:: DIRECTIONS ::
The answer is one number. Say how many lines in the entries below include the word "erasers".

:: Items from a data source ::

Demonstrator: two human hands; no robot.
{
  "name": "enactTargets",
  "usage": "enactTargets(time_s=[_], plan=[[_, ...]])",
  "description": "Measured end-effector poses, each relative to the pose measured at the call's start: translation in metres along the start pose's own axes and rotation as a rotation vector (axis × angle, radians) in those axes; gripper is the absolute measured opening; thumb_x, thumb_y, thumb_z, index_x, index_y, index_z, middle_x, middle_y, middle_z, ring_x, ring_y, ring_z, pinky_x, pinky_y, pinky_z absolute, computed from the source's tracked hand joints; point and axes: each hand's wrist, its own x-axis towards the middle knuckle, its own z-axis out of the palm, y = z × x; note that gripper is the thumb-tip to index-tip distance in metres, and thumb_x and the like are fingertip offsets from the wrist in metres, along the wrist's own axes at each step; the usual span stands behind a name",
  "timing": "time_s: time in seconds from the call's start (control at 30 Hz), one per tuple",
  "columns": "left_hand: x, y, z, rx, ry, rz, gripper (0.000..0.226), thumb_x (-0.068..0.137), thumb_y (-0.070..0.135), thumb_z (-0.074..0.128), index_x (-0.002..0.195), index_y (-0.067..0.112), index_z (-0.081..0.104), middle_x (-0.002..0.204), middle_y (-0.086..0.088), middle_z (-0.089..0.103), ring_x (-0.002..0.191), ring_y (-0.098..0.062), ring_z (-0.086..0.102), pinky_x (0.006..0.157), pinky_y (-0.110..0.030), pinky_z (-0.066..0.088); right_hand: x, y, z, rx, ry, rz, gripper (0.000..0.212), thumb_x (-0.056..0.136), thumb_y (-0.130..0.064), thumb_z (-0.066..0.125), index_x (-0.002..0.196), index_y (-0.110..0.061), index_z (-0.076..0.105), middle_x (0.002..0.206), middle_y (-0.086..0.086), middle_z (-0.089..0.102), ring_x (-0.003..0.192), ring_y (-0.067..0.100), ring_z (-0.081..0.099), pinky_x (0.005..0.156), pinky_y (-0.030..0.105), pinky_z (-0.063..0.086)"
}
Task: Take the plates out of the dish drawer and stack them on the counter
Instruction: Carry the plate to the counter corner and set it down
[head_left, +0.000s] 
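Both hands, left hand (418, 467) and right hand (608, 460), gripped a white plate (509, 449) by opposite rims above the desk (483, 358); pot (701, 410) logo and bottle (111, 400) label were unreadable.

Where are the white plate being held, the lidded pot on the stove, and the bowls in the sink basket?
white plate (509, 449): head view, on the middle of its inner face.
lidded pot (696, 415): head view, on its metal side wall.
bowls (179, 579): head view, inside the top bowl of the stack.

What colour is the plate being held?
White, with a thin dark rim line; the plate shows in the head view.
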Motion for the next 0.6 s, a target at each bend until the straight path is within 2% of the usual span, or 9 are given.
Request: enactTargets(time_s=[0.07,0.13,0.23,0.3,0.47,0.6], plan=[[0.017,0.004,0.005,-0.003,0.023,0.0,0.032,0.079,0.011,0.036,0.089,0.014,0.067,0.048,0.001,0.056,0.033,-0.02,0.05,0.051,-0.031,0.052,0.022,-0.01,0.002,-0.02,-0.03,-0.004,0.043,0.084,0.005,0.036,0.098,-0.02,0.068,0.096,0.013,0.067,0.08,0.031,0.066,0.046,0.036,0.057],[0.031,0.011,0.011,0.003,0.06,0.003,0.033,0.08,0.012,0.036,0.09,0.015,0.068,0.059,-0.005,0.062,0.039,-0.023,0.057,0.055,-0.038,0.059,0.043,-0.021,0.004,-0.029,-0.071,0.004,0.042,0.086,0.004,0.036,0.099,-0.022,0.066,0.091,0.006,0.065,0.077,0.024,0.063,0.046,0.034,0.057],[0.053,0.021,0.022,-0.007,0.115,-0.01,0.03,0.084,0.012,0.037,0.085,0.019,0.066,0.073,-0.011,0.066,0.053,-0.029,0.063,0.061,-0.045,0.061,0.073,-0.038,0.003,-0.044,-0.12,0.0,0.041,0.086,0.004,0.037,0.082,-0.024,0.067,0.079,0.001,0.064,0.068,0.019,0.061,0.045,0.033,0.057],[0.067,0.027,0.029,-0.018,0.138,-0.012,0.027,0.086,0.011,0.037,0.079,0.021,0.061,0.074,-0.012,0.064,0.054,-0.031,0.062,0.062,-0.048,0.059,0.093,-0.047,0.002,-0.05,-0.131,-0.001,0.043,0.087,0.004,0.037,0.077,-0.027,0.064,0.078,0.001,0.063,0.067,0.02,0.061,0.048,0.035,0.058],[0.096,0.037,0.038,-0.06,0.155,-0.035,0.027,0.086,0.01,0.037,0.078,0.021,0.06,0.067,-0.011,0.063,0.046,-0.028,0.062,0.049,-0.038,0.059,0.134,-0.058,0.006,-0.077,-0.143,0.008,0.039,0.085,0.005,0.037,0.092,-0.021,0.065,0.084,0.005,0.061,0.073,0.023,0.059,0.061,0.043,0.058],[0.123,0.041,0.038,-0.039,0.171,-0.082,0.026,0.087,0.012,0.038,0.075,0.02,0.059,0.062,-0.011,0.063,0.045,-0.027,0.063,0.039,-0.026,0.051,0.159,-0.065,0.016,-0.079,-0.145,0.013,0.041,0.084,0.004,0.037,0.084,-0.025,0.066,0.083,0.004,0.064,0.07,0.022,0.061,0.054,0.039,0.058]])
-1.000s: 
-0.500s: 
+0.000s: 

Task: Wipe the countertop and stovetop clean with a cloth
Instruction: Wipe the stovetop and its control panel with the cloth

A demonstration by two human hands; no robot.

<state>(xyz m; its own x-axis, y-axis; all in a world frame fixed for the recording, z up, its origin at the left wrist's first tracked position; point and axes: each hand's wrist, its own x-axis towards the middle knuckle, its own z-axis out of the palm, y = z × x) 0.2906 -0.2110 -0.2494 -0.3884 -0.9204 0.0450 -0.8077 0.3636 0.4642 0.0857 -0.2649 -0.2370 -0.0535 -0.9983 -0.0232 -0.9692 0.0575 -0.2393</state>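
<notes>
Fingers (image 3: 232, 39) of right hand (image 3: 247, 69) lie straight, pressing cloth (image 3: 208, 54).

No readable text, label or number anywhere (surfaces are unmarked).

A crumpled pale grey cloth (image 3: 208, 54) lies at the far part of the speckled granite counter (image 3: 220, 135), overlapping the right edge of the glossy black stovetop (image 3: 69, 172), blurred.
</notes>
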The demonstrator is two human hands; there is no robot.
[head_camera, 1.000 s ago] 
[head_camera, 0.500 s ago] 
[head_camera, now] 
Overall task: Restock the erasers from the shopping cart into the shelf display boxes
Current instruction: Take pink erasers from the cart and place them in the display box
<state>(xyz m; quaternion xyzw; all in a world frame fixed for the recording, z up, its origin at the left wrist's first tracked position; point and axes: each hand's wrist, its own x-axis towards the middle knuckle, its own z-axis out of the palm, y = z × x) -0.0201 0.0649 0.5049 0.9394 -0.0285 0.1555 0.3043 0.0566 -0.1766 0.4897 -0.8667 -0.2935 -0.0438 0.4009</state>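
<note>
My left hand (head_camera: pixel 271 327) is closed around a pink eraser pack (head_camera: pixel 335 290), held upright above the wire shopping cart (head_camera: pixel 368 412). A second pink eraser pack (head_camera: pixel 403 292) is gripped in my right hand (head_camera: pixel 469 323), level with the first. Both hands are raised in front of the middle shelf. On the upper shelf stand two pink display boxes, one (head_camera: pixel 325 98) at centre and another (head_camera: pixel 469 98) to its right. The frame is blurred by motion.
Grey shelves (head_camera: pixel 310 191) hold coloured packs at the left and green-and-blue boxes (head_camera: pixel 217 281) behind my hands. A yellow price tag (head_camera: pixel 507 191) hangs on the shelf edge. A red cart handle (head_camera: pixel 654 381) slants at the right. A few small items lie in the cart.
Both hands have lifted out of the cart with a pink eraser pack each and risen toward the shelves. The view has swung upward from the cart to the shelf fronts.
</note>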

:: REPLY TO THE EXERCISE ::
2